Supplied data below:

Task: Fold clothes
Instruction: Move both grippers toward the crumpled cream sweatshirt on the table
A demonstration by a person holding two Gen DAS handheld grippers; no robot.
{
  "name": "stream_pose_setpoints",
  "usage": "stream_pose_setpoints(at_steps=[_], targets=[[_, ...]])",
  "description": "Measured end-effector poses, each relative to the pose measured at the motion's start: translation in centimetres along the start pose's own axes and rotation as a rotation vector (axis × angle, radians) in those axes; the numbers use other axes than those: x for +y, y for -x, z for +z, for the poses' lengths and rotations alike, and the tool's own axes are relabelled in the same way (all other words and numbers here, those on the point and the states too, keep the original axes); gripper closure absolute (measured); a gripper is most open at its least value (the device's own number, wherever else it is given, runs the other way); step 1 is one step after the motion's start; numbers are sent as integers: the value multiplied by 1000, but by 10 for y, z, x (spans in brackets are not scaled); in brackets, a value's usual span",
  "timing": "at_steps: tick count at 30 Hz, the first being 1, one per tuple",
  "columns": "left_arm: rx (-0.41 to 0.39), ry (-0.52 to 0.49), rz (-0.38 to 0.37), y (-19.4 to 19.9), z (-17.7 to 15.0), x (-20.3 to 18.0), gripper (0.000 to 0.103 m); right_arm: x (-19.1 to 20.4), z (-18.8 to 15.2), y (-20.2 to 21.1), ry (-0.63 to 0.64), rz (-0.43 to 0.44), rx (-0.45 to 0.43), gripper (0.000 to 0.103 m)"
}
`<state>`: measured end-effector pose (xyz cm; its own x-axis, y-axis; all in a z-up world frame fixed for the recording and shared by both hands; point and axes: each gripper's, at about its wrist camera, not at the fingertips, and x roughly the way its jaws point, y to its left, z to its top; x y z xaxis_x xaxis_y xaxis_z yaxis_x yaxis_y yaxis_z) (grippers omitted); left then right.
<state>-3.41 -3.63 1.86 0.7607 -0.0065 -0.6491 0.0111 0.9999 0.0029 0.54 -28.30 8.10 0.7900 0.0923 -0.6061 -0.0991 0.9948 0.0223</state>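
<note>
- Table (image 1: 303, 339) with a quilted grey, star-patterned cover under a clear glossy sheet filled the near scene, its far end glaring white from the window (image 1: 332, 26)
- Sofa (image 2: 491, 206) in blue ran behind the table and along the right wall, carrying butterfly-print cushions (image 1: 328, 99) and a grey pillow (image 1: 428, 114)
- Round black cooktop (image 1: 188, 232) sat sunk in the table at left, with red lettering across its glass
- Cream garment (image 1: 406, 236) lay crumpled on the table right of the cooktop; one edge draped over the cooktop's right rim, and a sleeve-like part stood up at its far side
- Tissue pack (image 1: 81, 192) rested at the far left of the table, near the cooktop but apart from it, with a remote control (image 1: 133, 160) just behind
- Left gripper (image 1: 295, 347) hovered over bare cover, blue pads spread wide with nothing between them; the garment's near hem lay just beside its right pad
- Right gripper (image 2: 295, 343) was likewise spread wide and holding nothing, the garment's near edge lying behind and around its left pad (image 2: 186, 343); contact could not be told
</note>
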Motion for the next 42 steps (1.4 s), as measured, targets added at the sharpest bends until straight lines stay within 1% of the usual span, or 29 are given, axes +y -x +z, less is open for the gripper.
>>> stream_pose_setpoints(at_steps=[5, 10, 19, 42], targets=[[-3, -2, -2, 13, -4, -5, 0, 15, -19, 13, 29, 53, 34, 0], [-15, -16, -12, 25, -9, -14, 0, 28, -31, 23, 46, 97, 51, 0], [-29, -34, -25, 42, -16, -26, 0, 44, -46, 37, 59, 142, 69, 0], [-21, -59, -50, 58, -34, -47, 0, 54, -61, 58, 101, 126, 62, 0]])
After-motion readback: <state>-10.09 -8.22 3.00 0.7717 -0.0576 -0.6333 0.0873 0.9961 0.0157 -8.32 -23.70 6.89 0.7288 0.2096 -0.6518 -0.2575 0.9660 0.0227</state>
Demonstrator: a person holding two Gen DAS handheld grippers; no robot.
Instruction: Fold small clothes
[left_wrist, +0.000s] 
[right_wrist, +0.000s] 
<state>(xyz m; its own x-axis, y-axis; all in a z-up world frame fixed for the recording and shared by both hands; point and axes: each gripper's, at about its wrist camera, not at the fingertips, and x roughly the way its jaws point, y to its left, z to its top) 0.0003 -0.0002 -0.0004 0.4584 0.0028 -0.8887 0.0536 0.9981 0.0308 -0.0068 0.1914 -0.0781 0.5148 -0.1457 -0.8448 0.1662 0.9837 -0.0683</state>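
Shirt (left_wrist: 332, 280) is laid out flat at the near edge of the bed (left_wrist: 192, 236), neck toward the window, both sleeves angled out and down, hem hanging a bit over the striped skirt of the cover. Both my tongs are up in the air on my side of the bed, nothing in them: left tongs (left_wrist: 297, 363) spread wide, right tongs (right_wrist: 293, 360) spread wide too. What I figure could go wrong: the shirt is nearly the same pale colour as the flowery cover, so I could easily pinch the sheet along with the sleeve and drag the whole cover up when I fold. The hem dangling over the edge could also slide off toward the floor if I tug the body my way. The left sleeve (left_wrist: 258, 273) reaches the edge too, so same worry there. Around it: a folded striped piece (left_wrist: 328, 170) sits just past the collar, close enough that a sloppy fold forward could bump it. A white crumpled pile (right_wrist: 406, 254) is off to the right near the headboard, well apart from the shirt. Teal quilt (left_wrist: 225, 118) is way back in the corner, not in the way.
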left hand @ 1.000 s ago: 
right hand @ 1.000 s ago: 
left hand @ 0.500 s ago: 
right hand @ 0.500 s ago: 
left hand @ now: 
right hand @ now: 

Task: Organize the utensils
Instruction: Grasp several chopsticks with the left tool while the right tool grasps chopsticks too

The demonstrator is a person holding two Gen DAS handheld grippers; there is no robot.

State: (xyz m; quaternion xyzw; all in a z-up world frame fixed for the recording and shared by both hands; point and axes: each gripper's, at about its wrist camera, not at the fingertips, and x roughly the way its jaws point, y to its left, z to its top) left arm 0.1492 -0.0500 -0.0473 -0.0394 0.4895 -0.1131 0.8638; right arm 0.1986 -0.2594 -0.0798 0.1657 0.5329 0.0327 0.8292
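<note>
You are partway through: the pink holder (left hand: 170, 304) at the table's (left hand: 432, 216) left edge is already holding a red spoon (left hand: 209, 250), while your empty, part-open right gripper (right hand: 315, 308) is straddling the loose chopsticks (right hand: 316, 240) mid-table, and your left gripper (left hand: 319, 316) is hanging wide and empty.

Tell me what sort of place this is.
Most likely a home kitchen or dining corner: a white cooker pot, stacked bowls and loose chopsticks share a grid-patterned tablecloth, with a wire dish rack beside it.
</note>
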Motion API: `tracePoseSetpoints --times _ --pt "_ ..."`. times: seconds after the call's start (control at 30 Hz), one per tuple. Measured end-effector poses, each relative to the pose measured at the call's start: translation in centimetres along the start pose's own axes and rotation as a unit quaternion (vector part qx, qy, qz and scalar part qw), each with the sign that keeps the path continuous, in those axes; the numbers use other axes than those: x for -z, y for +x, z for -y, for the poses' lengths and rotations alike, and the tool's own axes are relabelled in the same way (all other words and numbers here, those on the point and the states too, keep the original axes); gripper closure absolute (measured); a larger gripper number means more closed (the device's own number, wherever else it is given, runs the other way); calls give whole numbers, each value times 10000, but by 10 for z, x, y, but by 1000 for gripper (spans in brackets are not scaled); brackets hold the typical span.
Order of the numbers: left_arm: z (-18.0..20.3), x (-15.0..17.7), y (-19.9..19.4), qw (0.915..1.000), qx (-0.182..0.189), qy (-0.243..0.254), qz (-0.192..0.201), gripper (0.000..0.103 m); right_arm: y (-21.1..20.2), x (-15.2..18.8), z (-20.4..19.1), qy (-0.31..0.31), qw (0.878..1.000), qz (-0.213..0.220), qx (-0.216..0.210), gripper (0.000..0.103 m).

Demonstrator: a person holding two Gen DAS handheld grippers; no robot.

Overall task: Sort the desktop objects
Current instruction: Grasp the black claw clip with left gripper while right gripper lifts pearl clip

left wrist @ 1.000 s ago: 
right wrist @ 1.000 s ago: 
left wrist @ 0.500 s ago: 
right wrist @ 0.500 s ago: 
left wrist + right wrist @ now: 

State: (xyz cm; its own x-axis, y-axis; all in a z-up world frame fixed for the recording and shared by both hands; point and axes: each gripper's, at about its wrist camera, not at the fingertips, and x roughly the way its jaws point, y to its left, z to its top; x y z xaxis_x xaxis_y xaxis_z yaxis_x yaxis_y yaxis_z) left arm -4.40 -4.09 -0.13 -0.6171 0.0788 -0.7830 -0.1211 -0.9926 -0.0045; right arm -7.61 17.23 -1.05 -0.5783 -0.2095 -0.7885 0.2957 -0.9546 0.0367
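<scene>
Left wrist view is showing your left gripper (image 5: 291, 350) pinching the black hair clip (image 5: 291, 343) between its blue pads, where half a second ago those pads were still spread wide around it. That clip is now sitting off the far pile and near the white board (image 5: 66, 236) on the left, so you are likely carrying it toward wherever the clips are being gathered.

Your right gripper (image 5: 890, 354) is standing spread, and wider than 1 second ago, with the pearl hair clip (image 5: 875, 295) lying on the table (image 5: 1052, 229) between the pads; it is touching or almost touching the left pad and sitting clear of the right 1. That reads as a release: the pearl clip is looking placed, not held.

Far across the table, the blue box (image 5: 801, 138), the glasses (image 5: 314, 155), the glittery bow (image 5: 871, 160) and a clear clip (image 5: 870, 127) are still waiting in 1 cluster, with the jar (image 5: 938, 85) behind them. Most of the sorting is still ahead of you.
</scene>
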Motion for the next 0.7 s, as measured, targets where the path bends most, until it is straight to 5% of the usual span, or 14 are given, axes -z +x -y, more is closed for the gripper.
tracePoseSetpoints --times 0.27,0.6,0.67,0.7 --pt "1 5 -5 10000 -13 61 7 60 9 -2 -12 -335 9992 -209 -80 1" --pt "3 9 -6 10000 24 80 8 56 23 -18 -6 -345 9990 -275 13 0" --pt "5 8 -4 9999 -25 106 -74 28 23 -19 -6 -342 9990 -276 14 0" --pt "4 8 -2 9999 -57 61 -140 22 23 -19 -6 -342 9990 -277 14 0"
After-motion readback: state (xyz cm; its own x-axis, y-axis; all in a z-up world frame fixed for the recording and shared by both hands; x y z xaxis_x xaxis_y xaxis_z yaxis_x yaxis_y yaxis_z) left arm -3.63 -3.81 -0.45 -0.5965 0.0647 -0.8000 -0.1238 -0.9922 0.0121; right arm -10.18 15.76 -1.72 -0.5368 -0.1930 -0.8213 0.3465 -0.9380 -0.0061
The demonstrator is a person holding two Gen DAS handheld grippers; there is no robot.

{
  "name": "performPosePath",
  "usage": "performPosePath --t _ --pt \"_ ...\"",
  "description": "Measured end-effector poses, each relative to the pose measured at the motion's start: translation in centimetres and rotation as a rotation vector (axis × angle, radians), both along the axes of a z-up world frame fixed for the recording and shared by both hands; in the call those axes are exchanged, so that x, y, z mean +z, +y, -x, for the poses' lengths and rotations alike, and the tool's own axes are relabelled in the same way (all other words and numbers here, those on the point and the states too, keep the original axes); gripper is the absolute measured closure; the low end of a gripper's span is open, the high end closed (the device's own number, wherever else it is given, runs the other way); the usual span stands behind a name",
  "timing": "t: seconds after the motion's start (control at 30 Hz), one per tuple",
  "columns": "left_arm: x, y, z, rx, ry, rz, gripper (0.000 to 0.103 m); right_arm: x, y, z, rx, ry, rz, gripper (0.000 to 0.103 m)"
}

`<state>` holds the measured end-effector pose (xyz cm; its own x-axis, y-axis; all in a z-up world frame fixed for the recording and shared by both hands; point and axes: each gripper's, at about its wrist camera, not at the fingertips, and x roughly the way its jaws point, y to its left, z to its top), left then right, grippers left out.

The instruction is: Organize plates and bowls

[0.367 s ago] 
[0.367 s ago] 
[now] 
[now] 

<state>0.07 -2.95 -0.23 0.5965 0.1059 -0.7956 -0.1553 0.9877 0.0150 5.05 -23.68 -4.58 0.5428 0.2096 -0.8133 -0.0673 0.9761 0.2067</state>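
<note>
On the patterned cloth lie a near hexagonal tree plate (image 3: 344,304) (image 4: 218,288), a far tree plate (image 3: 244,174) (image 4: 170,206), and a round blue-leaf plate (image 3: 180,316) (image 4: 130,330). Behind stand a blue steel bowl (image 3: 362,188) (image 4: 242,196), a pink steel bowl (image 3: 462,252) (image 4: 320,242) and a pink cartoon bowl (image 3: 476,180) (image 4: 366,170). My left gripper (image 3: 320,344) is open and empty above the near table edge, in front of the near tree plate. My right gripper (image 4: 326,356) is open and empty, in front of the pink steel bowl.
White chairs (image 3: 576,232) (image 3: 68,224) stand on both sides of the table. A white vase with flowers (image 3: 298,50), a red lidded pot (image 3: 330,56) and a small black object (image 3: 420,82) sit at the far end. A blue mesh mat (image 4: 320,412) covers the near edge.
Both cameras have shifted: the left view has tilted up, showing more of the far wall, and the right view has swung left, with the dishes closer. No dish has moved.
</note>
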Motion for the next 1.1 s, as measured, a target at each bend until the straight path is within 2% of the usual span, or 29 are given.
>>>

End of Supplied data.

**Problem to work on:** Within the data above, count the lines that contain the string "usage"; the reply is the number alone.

**Exercise response:** 2